■ To do
Restate word for word each line from the one containing "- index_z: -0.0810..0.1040" through the end of the material, and nothing more. Drop every picture.

■ Record excerpts
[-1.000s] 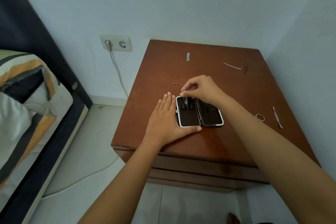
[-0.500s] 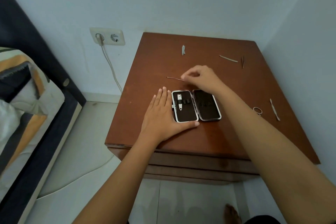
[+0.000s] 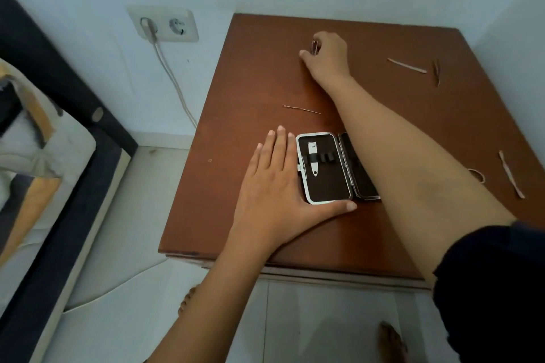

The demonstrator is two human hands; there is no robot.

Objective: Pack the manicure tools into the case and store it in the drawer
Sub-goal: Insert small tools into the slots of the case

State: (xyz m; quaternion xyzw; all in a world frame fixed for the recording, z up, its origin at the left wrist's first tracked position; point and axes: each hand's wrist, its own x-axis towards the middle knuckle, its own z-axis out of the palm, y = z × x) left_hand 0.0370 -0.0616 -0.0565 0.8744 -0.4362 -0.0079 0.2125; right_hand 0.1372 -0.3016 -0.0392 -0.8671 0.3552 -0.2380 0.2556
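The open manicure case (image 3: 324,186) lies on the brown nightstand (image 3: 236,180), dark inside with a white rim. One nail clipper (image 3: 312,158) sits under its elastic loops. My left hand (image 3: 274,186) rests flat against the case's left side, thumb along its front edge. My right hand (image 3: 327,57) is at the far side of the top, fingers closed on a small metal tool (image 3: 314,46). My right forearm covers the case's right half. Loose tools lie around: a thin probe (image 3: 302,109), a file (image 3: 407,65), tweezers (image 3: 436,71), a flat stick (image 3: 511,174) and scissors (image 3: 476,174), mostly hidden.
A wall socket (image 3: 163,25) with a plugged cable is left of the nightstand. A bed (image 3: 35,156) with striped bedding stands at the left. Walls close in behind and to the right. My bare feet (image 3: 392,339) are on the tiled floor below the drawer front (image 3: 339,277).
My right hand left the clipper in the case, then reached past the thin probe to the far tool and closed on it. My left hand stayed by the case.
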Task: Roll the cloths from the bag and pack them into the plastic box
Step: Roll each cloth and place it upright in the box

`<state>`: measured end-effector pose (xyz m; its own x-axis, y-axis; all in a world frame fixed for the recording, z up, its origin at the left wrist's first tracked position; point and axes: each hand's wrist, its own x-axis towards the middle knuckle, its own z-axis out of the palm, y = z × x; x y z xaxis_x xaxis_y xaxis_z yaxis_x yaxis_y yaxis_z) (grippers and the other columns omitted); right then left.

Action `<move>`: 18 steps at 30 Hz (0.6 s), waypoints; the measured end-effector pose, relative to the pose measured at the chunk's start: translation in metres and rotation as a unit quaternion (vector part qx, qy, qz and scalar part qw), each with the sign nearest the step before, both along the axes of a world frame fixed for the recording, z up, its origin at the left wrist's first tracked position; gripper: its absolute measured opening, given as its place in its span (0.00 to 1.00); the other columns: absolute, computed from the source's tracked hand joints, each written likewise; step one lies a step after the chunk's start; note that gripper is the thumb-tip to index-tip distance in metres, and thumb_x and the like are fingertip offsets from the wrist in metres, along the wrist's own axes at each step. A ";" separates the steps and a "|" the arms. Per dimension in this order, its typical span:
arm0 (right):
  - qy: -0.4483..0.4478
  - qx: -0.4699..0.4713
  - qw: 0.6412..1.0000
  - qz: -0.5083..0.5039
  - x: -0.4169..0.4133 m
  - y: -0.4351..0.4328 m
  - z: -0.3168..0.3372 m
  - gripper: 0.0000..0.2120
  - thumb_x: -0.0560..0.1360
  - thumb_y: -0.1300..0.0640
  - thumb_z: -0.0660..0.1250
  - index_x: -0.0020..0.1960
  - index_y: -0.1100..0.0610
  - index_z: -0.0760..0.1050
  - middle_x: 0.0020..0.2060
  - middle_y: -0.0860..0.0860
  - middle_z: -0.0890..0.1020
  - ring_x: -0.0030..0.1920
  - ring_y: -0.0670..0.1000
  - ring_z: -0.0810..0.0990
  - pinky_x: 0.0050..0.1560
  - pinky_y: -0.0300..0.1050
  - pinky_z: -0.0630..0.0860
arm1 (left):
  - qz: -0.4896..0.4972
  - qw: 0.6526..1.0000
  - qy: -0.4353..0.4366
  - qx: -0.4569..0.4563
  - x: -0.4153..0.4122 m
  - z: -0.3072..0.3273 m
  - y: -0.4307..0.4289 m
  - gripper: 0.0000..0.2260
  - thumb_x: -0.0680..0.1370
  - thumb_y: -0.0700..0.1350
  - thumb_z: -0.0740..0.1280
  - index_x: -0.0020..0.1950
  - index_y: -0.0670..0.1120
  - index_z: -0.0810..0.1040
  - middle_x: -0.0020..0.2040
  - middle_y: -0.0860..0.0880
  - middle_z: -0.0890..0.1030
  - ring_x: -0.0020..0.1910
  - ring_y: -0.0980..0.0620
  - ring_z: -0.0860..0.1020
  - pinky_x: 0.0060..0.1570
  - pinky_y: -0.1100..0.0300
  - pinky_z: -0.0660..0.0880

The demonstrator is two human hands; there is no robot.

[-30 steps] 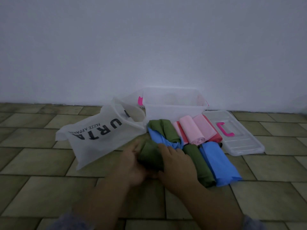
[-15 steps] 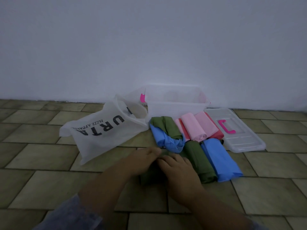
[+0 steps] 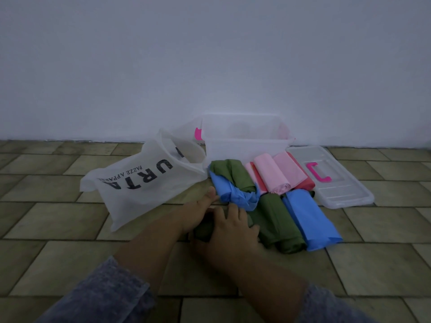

■ Result of the task
  - index_z: -0.0810..0.1040
  - middle_x: -0.0020..0.2040
  - middle_y: -0.0860..0.0880
  - middle_z: -0.0890..0.1030
  - ring_x: -0.0020..0.1910
  - ring_y: -0.0980..0.0620
  - ring_z: -0.0860..0.1020
  - pinky_x: 0.0060..0.1570
  - pinky_y: -0.1100..0.0300
  - pinky_z: -0.0660..0.0880

The demonstrator is two human hands; there is no robot.

[-30 steps] 
[-15 steps] 
[+0 steps] 

No additional output will be generated.